Friday, May 1, 2015

InAs Nanowire Transistors with Multiple Independent Wrap-Gate Segments

The Nanometer Structure Consortium (nmC) at, Lund University Sweden and School of Physics, University of New South Wales, Australia demonstrate a method for making horizontal wrap-gate nanowire transistors with up to four independently controllable wrap-gated segments. The excellent scalability potential of horizontal wrap-gate nanowire transistors makes them highly favorable for the development of advanced nanowire devices and possible integration with vertical wrap-gate nanowire transistors in 3D nanowire network architectures.

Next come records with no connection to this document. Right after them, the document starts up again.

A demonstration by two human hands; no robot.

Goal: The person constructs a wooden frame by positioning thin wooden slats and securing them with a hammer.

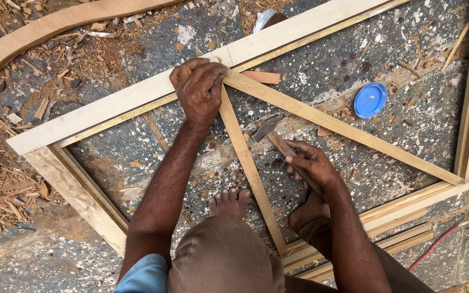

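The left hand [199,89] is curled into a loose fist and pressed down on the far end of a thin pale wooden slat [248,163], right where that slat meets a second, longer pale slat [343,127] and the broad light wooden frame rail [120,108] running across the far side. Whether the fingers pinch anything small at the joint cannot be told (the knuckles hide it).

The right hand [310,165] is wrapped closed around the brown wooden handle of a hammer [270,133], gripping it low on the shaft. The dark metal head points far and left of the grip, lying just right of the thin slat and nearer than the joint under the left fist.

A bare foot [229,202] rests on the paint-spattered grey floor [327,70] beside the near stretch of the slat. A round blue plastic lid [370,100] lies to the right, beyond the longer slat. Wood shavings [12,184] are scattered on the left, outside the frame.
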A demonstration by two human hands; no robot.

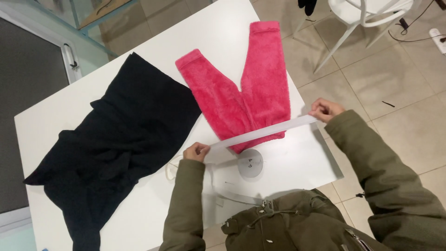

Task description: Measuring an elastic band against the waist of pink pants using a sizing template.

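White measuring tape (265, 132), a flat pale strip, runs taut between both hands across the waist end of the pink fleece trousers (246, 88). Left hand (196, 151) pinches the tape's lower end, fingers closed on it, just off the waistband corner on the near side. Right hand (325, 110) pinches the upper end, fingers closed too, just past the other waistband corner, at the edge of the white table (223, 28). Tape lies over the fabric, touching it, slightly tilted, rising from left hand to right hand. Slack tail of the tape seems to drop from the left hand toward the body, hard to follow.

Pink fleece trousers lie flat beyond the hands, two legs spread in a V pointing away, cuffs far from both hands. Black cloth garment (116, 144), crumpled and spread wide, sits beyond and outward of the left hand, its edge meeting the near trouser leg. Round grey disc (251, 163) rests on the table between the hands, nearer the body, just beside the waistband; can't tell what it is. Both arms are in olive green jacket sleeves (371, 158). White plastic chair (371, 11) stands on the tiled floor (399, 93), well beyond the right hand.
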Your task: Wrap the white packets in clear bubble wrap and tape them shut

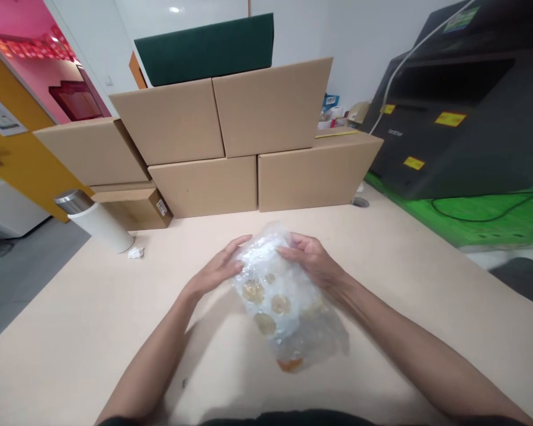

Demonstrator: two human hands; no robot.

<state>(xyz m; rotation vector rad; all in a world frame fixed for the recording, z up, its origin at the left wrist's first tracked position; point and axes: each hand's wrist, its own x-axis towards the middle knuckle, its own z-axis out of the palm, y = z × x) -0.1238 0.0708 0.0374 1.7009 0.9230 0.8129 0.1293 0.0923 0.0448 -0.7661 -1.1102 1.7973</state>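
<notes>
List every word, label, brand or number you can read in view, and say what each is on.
"brother": on the dark grey machine.
Too blurred to read: the yellow stickers and green label on that machine.
Too small: the paper notice on the yellow door and the white label on the small cardboard box.
Plastic-wrapped item in the hands: no legible text.

The premises are presenting as an office-type workroom; the exact trade cannot be told. Plain cardboard boxes [273, 112] are standing stacked along the back of a bare-topped table [93, 331]. A large dark machine [462, 142], marked "brother", is bearing yellow labels [450, 119] and occupying a green surface [484, 222]. A lever-handled yellow door [31, 127] is displaying a posted printed sheet [2, 116].
</notes>
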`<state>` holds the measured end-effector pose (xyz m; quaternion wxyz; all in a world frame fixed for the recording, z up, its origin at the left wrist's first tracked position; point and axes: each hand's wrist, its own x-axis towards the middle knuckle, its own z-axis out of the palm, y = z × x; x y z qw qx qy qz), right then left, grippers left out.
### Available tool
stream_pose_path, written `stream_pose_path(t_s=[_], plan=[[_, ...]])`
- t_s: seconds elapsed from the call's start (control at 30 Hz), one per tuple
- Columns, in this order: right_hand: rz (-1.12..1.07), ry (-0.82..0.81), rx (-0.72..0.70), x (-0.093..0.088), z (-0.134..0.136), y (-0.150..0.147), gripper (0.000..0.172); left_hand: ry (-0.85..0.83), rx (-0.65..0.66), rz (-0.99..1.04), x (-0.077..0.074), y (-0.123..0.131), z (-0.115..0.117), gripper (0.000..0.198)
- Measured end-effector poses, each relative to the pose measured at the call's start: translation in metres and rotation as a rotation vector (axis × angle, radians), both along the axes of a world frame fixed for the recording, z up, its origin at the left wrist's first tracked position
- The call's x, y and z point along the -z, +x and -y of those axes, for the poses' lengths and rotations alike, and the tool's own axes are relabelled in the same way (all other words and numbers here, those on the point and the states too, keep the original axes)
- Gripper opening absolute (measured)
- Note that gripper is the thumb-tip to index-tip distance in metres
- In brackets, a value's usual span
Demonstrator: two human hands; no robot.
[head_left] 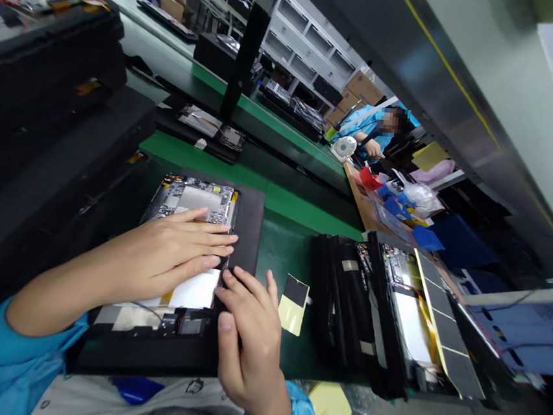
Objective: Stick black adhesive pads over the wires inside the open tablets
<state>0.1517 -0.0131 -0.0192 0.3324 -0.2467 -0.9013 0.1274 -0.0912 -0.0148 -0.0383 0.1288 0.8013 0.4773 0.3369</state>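
Note:
An opened tablet-like device (194, 293) lies on a black pad (249, 231) in front of me, with its circuit board (173, 192) and silvery battery area exposed. My left hand (174, 250) rests flat across the middle of it, fingers stretched out and nothing in them. At the device's right edge is my right hand (255, 329), fingers extended and thumb apart, fingertips touching or just above the edge. Part of the device is hidden under my hands. Just right of my right hand lies a small yellow backing sheet (290, 314) with a black patch on it.
Stacked black device housings (340, 305) stand to the right, with a yellow-edged strip of black patches (446, 322) over the outermost. A tall dark stack (45, 120) crowds the left. Another opened device (210, 129) sits behind. Across the bench a person (371, 138) sits near a white fan (344, 148).

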Motion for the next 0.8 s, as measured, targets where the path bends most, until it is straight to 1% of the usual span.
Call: stream_pose_path(t_s=[0.13, 0.33, 0.63, 0.8], plan=[[0.044, -0.012, -0.001, 0.0003, -0.0006, 0.0002, 0.031, 0.001, -0.014, -0.001, 0.0029, -0.0011, -0.0025, 0.042], [0.068, 0.005, -0.039, -0.0001, -0.0028, 0.0013, 0.033, 0.022, -0.022, 0.005, 0.0063, -0.0022, -0.0028, 0.041], [0.08, 0.042, -0.075, 0.003, -0.0051, 0.0032, 0.035, 0.058, -0.007, -0.086, 0.0034, -0.0022, -0.0056, 0.045], [0.103, 0.046, -0.109, 0.0022, -0.0064, 0.0042, 0.038, -0.001, -0.007, -0.063, 0.0001, -0.0019, -0.009, 0.049]])
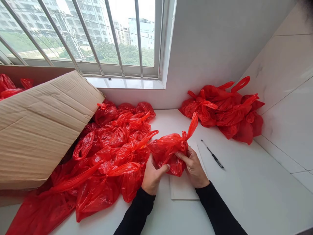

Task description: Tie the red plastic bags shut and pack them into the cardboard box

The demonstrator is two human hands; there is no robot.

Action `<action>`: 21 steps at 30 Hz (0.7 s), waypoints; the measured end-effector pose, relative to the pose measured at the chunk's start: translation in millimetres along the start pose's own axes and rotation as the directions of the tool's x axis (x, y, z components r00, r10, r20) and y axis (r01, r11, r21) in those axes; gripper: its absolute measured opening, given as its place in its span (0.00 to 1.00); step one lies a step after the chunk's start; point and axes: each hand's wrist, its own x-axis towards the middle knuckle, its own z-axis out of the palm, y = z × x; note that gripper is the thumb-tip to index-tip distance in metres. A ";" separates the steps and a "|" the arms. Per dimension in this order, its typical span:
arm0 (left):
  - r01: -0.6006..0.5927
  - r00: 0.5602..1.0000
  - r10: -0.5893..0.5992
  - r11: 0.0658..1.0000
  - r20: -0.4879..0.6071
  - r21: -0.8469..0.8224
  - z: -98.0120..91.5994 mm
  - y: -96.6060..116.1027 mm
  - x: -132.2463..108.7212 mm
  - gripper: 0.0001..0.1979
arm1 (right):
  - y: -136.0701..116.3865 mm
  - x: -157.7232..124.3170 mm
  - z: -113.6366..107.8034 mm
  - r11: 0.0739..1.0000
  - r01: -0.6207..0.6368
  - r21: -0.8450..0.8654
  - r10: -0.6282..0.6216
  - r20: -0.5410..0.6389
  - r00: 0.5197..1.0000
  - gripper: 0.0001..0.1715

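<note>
Both my hands grip one knotted red plastic bag [168,150], raised over the white table [234,199]. My left hand [153,174] is closed on its lower left side, thumb in front. On the right side, just below the knot, my right hand [193,166] pinches the film. What the bag contains cannot be made out. A white notepad [183,189] lies beneath, partly covered by the bag and my right hand. To the right of the notepad rests a black pen [212,154].
Many knotted red bags [105,169] are heaped at the left, beside a tilted cardboard box [49,124] with more red bags inside. Another pile of red bags [227,111] sits in the back right corner. Behind is a barred window [97,39]; a tiled wall [288,114] bounds the right.
</note>
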 end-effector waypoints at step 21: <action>0.130 0.988 -0.142 0.979 -0.067 -0.155 9.0 5.6 -2.1 0.33 | 5.4 4.6 -5.1 0.994 -0.016 0.111 0.016 0.002 1.000 0.25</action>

InAs Nanowire Transistors with Multiple, Independent Wrap-Gate Segments
A. M. Burke, D. J. Carrad, J. G. Gluschke, K. Storm, S. Fahlvik Svensson, H. Linke, L. Samuelson, and A. P. Micolich
Nano Lett., Article ASAP, DOI: 10.1021/nl5043243


Abstract Image

AN InAs Nanowire Transistors with Multiple, Independent Wrap-Gate Segments (Graphical Abstracts Nano Lett., Article ASAP, DOI: 10.1021/nl5043243)

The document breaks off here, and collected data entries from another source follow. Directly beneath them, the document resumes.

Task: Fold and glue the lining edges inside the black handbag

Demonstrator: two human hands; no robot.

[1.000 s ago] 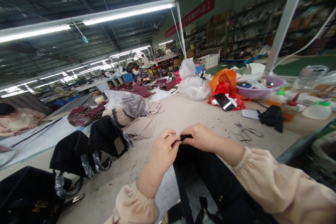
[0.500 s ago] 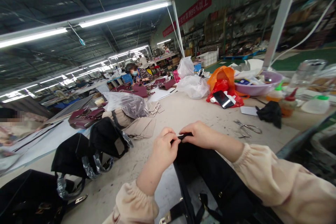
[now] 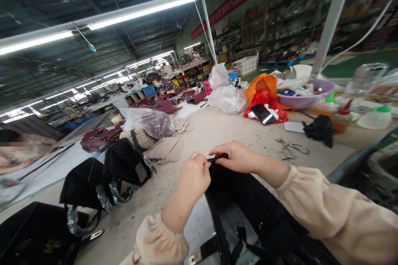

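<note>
A black handbag lies in front of me on the worktable, its top edge pointing away. My left hand is curled shut, pinching the bag's top edge at the near side. My right hand is closed on the same edge, holding a thin black strip or tab there. Both hands almost touch. A metal buckle on a strap shows at the bag's lower end. Beige sleeves cover both forearms.
Two black bags with plastic-wrapped handles stand to the left, another at bottom left. Scissors, a black cloth, glue bottles, a purple basin, plastic bags and cardboard pieces lie around. Other people work farther back.
My left hand has closed tighter and slid slightly apart from the right along the bag's top edge. The view has shifted a little; the bag lies slightly lower.
</note>
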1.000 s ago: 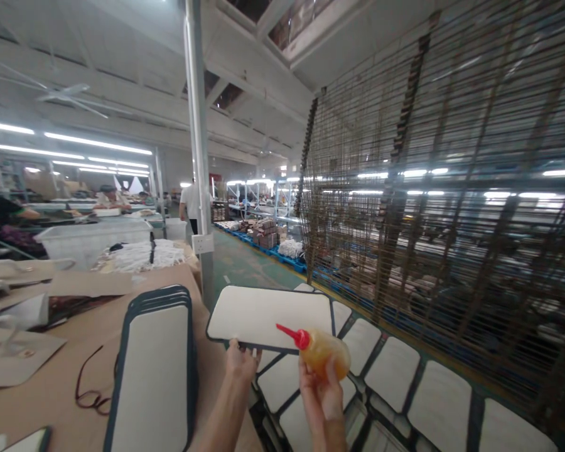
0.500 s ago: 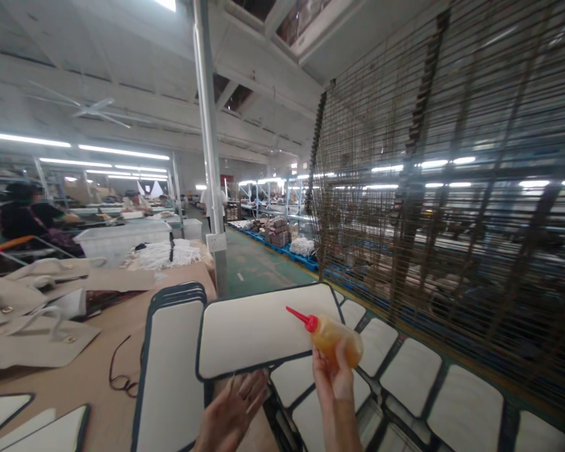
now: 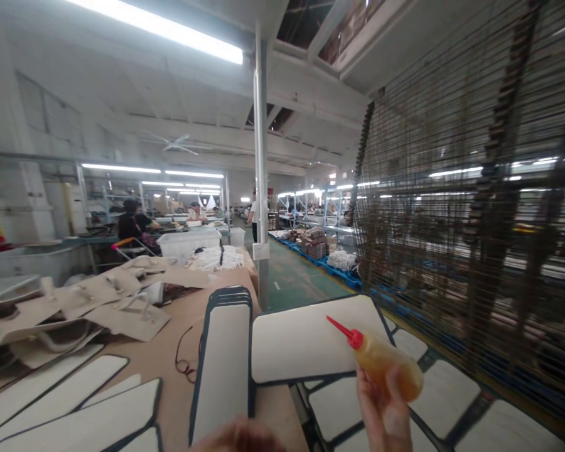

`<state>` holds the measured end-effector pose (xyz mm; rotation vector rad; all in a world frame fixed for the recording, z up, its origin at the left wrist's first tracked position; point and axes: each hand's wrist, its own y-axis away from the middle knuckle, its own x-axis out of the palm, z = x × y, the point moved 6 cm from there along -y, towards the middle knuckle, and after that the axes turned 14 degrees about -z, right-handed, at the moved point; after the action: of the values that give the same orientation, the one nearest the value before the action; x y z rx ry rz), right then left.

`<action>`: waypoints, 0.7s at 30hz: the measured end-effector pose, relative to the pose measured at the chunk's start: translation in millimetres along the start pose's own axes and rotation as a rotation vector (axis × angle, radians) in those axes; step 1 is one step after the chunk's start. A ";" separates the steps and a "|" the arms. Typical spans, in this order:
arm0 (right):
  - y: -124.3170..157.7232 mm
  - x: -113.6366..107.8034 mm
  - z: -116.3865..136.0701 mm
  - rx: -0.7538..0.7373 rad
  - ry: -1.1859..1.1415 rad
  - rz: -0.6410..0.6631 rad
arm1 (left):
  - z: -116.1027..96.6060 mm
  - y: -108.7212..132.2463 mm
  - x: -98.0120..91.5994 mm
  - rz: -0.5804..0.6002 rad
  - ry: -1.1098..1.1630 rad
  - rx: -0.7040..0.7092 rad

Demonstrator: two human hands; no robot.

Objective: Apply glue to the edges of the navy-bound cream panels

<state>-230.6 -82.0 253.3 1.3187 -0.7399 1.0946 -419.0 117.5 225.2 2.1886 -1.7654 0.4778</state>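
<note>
A squeeze bottle (image 3: 390, 365) of amber liquid, likely glue, with a red pointed nozzle lies in my right hand (image 3: 381, 402), its fingers wrapped round it from below. The nozzle points up and left over a cream rectangular panel (image 3: 306, 342) with a dark edge. My left hand (image 3: 240, 436) is low at the bottom edge, smeared by motion and partly cut off. It is in front of the near end of a stack of similar long panels (image 3: 223, 370). Whether its fingers hold anything is not visible.
More panels (image 3: 445, 395) lie in rows on the right, beside a tall wire rack (image 3: 428, 207). On the brown table (image 3: 179, 351) are beige bag pieces (image 3: 136, 314), a dark cord (image 3: 183, 364) and loose panels (image 3: 127, 402). A metal post (image 3: 260, 157) stands ahead; a person (image 3: 134, 223) sits far left.
The view has turned left, so things shift rightward. My left hand has come away from the panel's lower edge, down towards the bottom of the view. My right hand still holds the bottle.
</note>
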 end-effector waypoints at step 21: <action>47.8 -11.4 -25.7 0.135 0.040 -0.045 | -148.8 -133.7 67.8 -0.134 -1.094 0.625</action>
<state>-282.7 -63.4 256.9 1.4163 -0.6134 1.1476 -286.2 148.3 386.5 3.3908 -2.0563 -0.3688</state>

We report a method for making horizontal wrap-gate nanowire transistors with up to four independently controllable wrap-gated segments. While the step up to two independent wrap-gates requires a major change in fabrication methodology, a key advantage to this new approach, and the horizontal orientation more generally, is that achieving more than two wrap-gate segments then requires no extra fabrication steps. This is in contrast to the vertical orientation, where a significant subset of the fabrication steps needs to be repeated for each additional gate. We show that cross-talk between adjacent wrap-gate segments is negligible despite separations less than 200 nm. We also demonstrate the ability to make multiple wrap-gate transistors on a single nanowire using the exact same process. The excellent scalability potential of horizontal wrap-gate nanowire transistors makes them highly favorable for the development of advanced nanowire devices and possible integration with vertical wrap-gate nanowire transistors in 3D nanowire network architectures.